Thanks to this month’s curator, Sommer Browning, my poem “In Search of the Face” is featured this week alongside the sharp, dark and funny work of Julia Cohen, Juliana Leslie, Bianca Stone, and Arda Collins on Everyday Genius. Please check us out.

Now That’s a Sandwich

July 9th, 2011 by SWalters

I have been fortunate to hear a bit of good news lately.

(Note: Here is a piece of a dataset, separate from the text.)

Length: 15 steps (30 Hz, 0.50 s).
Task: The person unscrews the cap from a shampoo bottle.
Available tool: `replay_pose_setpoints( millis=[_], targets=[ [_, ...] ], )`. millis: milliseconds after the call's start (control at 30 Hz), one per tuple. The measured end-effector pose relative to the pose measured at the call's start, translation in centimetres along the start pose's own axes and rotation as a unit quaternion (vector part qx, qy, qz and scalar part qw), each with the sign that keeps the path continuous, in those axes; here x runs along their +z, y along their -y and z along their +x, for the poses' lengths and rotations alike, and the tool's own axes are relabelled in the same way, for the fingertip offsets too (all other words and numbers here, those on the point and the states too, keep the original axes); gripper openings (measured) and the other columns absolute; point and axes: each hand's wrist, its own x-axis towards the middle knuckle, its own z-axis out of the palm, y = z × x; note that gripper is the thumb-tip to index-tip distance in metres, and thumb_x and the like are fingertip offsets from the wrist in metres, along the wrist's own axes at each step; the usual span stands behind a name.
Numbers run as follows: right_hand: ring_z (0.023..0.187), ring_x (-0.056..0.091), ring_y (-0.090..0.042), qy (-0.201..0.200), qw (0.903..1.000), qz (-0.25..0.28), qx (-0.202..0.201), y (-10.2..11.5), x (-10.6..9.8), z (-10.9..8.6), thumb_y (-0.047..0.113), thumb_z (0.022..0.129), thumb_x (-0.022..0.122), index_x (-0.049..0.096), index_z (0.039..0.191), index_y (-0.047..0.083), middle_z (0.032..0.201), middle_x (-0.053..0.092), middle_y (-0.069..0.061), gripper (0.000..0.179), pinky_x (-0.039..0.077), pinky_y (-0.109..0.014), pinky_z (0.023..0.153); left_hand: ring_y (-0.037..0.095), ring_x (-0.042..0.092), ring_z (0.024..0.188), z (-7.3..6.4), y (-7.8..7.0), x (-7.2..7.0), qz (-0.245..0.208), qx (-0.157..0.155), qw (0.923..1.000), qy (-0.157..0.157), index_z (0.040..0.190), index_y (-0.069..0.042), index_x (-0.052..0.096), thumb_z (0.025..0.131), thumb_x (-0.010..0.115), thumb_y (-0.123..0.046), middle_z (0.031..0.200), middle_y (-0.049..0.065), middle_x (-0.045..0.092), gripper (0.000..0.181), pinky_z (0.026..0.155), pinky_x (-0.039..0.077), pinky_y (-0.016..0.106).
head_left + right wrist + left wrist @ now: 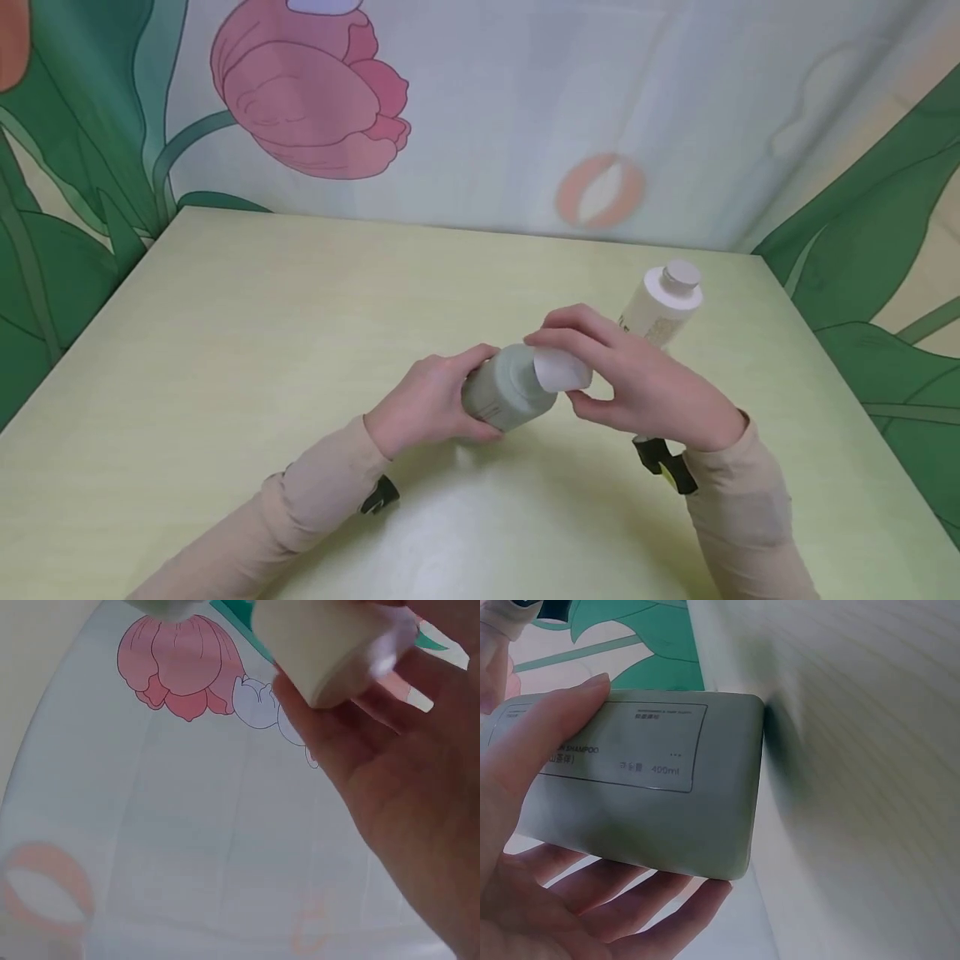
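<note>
My left hand point(427, 404) grips a grey-green shampoo bottle point(510, 392), tilted with its top toward the right. In the left wrist view the thumb lies over the printed label of the shampoo bottle point(649, 817), and the other fingers are below it. My right hand point(641, 383) holds a white cap point(561, 370) between thumb and fingers at the bottle's top end. The right wrist view shows the cap point(322, 652) beside the bottle's blurred shoulder point(172, 607), with backdrop visible between them.
A white bottle point(663, 304) with a round lid stands behind my right hand, its lower part hidden. The pale table point(300, 283) meets a curtain with flower prints point(480, 108) at the back. Black wrist mounts point(663, 464) sit under both sleeves.
</note>
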Motion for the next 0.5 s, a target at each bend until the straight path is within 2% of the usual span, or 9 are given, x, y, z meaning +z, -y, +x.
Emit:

I am a 2011 New York Foundation for the Arts Fellow in Poetry, which is an awesome honor given the list of winners and judges.  I was given the extra honor of being nominated in the category of nonfiction as well, though I could only be awarded a fellowship in one genre.  In addition to this amazing opportunity, I’m excited to have a bunch of new work coming out during the next academic year.  A review essay on Melissa Kwasny’s newest book The Nine Senses (Milkweed), will appear in an upcoming issue of Coldfront.  Poems from my latest project are scheduled to appear in the next issue of Los Angeles Review.  And I am working on a few more developments I will be sure to post here as they materialize.

Who Has Worked?

February 18th, 2011 by SWalters

In addition to finishing some big projects I hope I can brag about soon, I am committing to doing a few more reviews this spring.  In the coming months there should be an update about that work as I complete and place them.  So far the process has been slightly inspiring.  This has something to do with the kind of work I am reading.  This may or may not have to do with the fact that I am no longer as patient with protocol as I used to be.

People Love

July 23rd, 2010 by SWalters

A lot of talk lately about empathy and the ways we have become immune to it suggests that the severe challenges we now face are a product of our own laziness.  I take a photograph from inside my car while I drive by Cherokee’s House on my way to downtown Detroit.  Of course I am on my way to someplace important, and I do not have time to stop the car, get out and look around.  Lately it seems I am moving from one fast moment to the next without resources to complete any of my appointed tasks without engaging in some complicated backstep.  To go forward I must move sideways then backwards then sideways before I can start to move in a right direction.   I am aware a building is not a person and connecting with a place is a ridiculous substitution for people love, but buildings evidence a people’s relationship to the geographies and economies they have inherited.  I mark my driving by with a snapshot.  It will be a stormy afternoon in Southeastern Michigan, and what we do expect is several waves of thunderstorms, perhaps an isolated tornado.

Highland Park, MI

Read This Book : Things That No Longer Delight Me by Leslie C. Chang

March 10th, 2010 by SWalters

9780823232000I am honored to be introducing Leslie C. Chang at the reading celebrating the release of her new book, Things that No Longer Delight Me, which was selected by Cornelius Eady for the 2008-9 Poet’s Out Loud Prize.  The reading will take place Tuesday, March 23 at 7:00 pm, 12th Floor Lounge, Fordham University, Lincoln Center, 113 West 60th Street in NYC.

The book is an ambitious and patient engagement with memory and history.  All the relics that evidence no one, all the family photographs mistaken for the past.  It is not a small book.  Do not miss it.